Prostate. 2026 Mar 30. doi: 10.1002/pros.70166. Online ahead of print.
ABSTRACT
BACKGROUND: With global population aging, lifestyle transitions, and the widespread expansion of screening practices, the burden of prostate cancer has shown complex geographical variations. The study aims to dissect the age, period, and cohort effects on prostate cancer incidence dynamics using the Age-Period-Cohort (APC) model, and to infer potential drivers behind these effects so as to provide evidence for effective prevention and control strategies.

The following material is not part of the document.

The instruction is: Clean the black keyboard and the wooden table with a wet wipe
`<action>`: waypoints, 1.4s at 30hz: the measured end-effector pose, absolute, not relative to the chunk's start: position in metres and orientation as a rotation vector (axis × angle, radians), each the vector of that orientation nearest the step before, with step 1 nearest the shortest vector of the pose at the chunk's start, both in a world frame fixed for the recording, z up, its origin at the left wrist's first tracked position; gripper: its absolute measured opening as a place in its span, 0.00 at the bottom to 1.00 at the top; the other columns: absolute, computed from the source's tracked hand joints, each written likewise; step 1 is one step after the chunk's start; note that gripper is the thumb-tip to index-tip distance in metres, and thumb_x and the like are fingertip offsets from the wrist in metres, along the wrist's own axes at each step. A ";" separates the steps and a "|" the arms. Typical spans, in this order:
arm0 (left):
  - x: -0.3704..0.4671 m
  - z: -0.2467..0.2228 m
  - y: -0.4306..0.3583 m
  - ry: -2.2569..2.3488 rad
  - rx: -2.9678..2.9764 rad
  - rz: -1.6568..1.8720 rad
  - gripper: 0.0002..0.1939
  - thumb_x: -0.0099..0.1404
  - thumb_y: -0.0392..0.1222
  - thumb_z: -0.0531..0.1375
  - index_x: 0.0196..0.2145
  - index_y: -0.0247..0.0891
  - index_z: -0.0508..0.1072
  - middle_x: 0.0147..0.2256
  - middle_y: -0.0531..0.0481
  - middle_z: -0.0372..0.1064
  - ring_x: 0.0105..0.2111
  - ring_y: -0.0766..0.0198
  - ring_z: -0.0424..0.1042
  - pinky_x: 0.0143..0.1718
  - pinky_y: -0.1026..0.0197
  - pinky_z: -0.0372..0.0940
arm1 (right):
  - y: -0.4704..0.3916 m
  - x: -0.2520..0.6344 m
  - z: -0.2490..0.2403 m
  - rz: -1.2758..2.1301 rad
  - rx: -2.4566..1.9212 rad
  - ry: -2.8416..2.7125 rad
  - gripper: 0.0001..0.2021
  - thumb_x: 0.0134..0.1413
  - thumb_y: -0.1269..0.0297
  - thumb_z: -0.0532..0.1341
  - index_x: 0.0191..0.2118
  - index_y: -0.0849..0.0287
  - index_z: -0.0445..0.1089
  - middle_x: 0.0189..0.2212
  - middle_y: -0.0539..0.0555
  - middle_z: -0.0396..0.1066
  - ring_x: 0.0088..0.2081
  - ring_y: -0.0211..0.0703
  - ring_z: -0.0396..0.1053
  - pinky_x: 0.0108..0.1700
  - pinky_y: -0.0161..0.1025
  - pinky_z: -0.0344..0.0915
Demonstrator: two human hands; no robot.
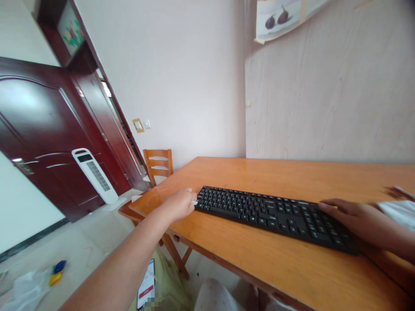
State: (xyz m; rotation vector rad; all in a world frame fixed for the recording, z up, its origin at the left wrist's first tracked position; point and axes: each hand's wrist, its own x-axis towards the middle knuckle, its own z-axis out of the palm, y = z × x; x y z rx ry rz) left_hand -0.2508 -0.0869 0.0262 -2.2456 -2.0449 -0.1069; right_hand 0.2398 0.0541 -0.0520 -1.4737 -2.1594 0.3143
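Note:
A black full-size keyboard (259, 211) lies at a slant on an orange-brown wooden table (223, 246). At its left end my left hand (184, 204) is closed, with a small white thing (194, 202) showing between the fingers; its kind is too small to tell. My right hand (353, 216) lies over the far right part of the keyboard, thumb on top and fingers at the back edge, partly hidden. The keyboard's cable (382, 271) runs off toward the lower right.
Something white (398, 211), blurred, lies at the table's right. A wooden chair (158, 164) stands past the left corner. Below the table edge is a phone (146, 285) with a lit screen. A white tower fan (97, 175) stands by the dark red door (42, 116).

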 end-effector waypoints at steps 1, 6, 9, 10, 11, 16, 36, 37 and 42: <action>-0.248 0.027 -0.085 -2.034 -2.241 -0.081 0.08 0.59 0.32 0.54 0.29 0.38 0.73 0.31 0.47 0.66 0.32 0.60 0.68 0.35 0.59 0.59 | 0.055 0.240 -0.052 0.386 -1.475 -2.210 0.26 0.54 0.39 0.52 0.42 0.51 0.77 0.45 0.54 0.79 0.49 0.57 0.75 0.54 0.47 0.70; -0.235 0.034 -0.078 -1.994 -2.256 0.017 0.08 0.59 0.32 0.53 0.27 0.38 0.72 0.31 0.47 0.66 0.30 0.60 0.67 0.33 0.59 0.59 | 0.058 0.243 -0.056 0.505 -1.525 -2.237 0.27 0.59 0.39 0.50 0.47 0.54 0.75 0.48 0.57 0.77 0.52 0.58 0.73 0.55 0.46 0.67; -0.229 0.037 -0.075 -1.986 -2.270 0.051 0.08 0.59 0.32 0.54 0.27 0.38 0.72 0.30 0.47 0.66 0.29 0.61 0.67 0.31 0.60 0.59 | 0.059 0.244 -0.057 0.497 -1.536 -2.240 0.26 0.61 0.41 0.50 0.48 0.53 0.75 0.48 0.58 0.77 0.51 0.57 0.73 0.54 0.44 0.67; -0.227 0.038 -0.074 -1.987 -2.271 0.058 0.08 0.58 0.32 0.54 0.26 0.38 0.72 0.30 0.47 0.66 0.28 0.61 0.67 0.31 0.60 0.59 | 0.059 0.243 -0.056 0.498 -1.541 -2.241 0.26 0.61 0.41 0.50 0.48 0.53 0.75 0.48 0.58 0.77 0.51 0.57 0.73 0.54 0.44 0.66; -0.226 0.038 -0.073 -1.988 -2.271 0.063 0.08 0.58 0.32 0.55 0.26 0.38 0.72 0.30 0.47 0.66 0.28 0.61 0.67 0.31 0.60 0.59 | 0.059 0.243 -0.056 0.502 -1.546 -2.238 0.26 0.61 0.41 0.51 0.48 0.53 0.75 0.48 0.58 0.77 0.50 0.57 0.74 0.53 0.44 0.66; -0.218 0.039 -0.070 -1.975 -2.273 0.064 0.08 0.58 0.32 0.55 0.26 0.38 0.73 0.30 0.46 0.67 0.29 0.60 0.68 0.32 0.59 0.60 | 0.055 0.240 -0.053 0.507 -1.540 -2.212 0.27 0.61 0.41 0.51 0.49 0.56 0.75 0.46 0.60 0.78 0.48 0.57 0.74 0.52 0.45 0.67; -0.170 0.044 -0.065 -1.862 -2.385 0.092 0.08 0.58 0.32 0.55 0.25 0.38 0.73 0.30 0.46 0.66 0.27 0.60 0.65 0.29 0.59 0.57 | 0.046 0.233 -0.042 0.465 -1.528 -2.229 0.27 0.62 0.42 0.50 0.48 0.56 0.75 0.45 0.59 0.78 0.45 0.57 0.75 0.50 0.49 0.68; -0.166 0.044 -0.065 -1.857 -2.394 0.086 0.08 0.58 0.32 0.55 0.25 0.38 0.73 0.30 0.46 0.66 0.27 0.61 0.65 0.29 0.59 0.57 | 0.047 0.233 -0.042 0.463 -1.530 -2.227 0.27 0.62 0.41 0.50 0.48 0.56 0.75 0.44 0.59 0.78 0.45 0.56 0.75 0.49 0.48 0.68; -0.145 0.045 -0.063 -1.804 -2.450 0.058 0.08 0.58 0.33 0.55 0.25 0.39 0.73 0.30 0.46 0.67 0.29 0.60 0.67 0.31 0.58 0.58 | 0.045 0.230 -0.038 0.481 -1.520 -2.239 0.27 0.64 0.42 0.47 0.45 0.55 0.75 0.44 0.57 0.78 0.46 0.55 0.74 0.49 0.46 0.67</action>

METHODS: Using data from the Global Burden of Disease (GBD) 2021, we analyzed trends in prostate cancer incidence among men aged 55 years and older from 1992 to 2021 across the globe, five sociodemographic index (SDI) regions, and 204 countries. An age-period-cohort model was applied to estimate net drifts, local drifts, longitudinal age curves, and period and cohort relative risks.
RESULTS: In 2021, approximately 1.26 million new cases of prostate cancer were reported in men aged 55 and older, accounting for 96% of global new cases. This represented a 135.86% increase in new cases compared to 1992. The global age-standardized incidence rate (ASIR) for this group was 180.94 per 100,000 (95% UI: 166.43-191.24). The APC model indicated a net drift of -0.36% (95% confidence interval [CI]: -0.57 to -0.15). A significant correlation was found between prostate cancer ASIR and SDI (r = 0.54, p < 0.001), with the highest rates observed in high SDI regions (416.24 per 100,000) and the lowest in low-middle SDI regions (78.18 per 100,000). Notably, low-middle SDI regions experienced the fastest increase in ASIR, with a net drift of 1.50% (95% CI: 1.15-1.86). This study revealed three distinct age-stratified incidence patterns across SDI regions. Meanwhile, APC analysis showed that incidence increased with age in all SDI regions. High SDI regions exhibited favorable period and cohort effects, while low-middle SDI regions showed unfavorable trends in both period and cohort relative risks. At the country level, the United States and China had the highest case numbers, while countries like Georgia and Russia showed the fastest increase. Canada and Australia demonstrated a downward trend.
CONCLUSIONS: Substantial health inequalities in prostate cancer screening, diagnosis, and treatment persist across SDI levels, with the future global burden expected to rise disproportionately in low-middle SDI regions. These disparities underscore the need for context-specific prevention and control strategies to promote global equity in prostate cancer management.